A man widely seen as the godfather of artificial intelligence (AI) has quit his job, warning of growing dangers from developments in the field.
Jeffrey Hinton, 75, announced his resignation from Google in a statement to the New York Times, saying he now regrets his work.
He told the BBC that some of the risks of intelligent chatbots are “very scary”.
“At the moment, they are no smarter than us, as far as I can tell. But I think they may soon be.”
Dr Hinton also agreed his age had played into his decision to leave the tech giant, telling the BBC: “I’m 75, so it’s time to retire.”
Dr.

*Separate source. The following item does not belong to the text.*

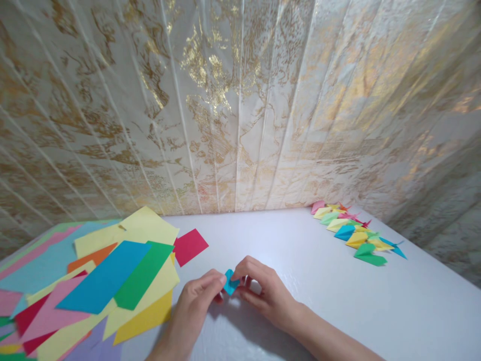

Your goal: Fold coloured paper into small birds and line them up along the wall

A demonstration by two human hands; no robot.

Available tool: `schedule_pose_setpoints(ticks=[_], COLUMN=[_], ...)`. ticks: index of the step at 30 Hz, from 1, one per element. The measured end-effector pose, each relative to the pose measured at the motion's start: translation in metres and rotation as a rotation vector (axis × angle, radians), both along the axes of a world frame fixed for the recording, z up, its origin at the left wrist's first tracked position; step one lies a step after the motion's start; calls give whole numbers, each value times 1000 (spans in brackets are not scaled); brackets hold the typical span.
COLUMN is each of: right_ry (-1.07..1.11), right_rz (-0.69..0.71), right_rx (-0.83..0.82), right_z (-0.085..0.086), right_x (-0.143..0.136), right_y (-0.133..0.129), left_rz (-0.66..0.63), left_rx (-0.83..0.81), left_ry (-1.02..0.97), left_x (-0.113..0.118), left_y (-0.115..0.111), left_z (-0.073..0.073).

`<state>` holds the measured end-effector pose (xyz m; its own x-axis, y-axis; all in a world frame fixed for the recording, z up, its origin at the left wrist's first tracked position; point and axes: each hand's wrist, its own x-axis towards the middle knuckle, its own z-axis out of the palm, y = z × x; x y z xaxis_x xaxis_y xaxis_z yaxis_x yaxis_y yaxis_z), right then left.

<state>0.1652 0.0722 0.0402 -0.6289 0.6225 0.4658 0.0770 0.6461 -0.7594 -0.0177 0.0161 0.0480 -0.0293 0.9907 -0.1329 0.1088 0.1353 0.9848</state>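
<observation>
A small folded piece of blue paper is held just above the white table, between my two hands. My left hand pinches its left edge with the thumb on top; the other fingers are partly hidden behind. On the right side, my right hand has its fingertips and thumb closed on the same blue paper. Creases show in the paper's middle, but its exact folds are too small to make out.
Colored paper sheets lie overlapping across the left of the table. A red square sheet rests at their right edge. Folded paper figures line the table's back right. Behind hangs a gold-patterned curtain.
</observation>
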Motion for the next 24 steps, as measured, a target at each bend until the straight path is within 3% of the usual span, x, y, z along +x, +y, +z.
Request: schedule_pose_setpoints(ticks=[8, 17, 24], right_ry=[117, 108, 141], right_rz=[-3, 32, -24], right_rx=[-75, -134, -481], right_z=[0, 2, 2], right_x=[0, -1, -4], right_y=[1, 2, 3], left_rz=[-27, -13, -75], left_rx=[-93, -65, -14], left_ry=[-118, -87, -26], left_x=[0, 2, 0], left_y=[-1, 0, 0], left_z=[-13, -4, -3])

Hinton’s pioneering research on deep learning and neural networks paved the way for current AI systems such as ChatGPT.
But a British-Canadian cognitive psychologist and computer scientist told the BBC that a chatbot could soon surpass the level of information held by the human brain.
“At the moment, what we’re seeing is that things like GPT-4 outperform a person in the amount of general knowledge they have and outperform a person a lot. In terms of reasoning, it’s not very good, but it does do simple thinking.
“And given the rate of progress, we expect things to improve very quickly. So we have to worry about that.”
In a New York Times article, Dr. Hinton referred to “bad actors” who would try to use AI for “bad things.”
When asked by the BBC to elaborate on this, he replied: “This is just a worst-case scenario, a nightmare-scenario kind of thing.
“You can imagine, for example, some bad actors like [Russian President Vladimir] Putin decided to give bots the ability to create their own sub-targets.
Ultimately, this could “create sub-goals like ‘I need to get more powerful,'” the scientist warned.
He added, “I’ve come to the conclusion that the type of intelligence we develop is very different from the intelligence we have.
“We are biological systems and these are digital systems. The big difference is that with digital systems, you have many copies of the same set of weights, the same model of the world.
“And all these clones can learn separately but share their knowledge instantly. So it’s like if you have 10,000 people and whenever someone learns something, everyone knows it automatically. And so these chatbots can know a lot more than any one person.”
He emphasized that he did not want to criticize Google and that the tech giant was “very responsible”.
“I actually want to say some good things about Google. It would be more credible if I didn’t work for Google.”
In a statement, Google Chief Scientist Jeff Dean said, “We remain committed to a responsible approach to AI. We are constantly learning to understand emerging risks while also innovating boldly.”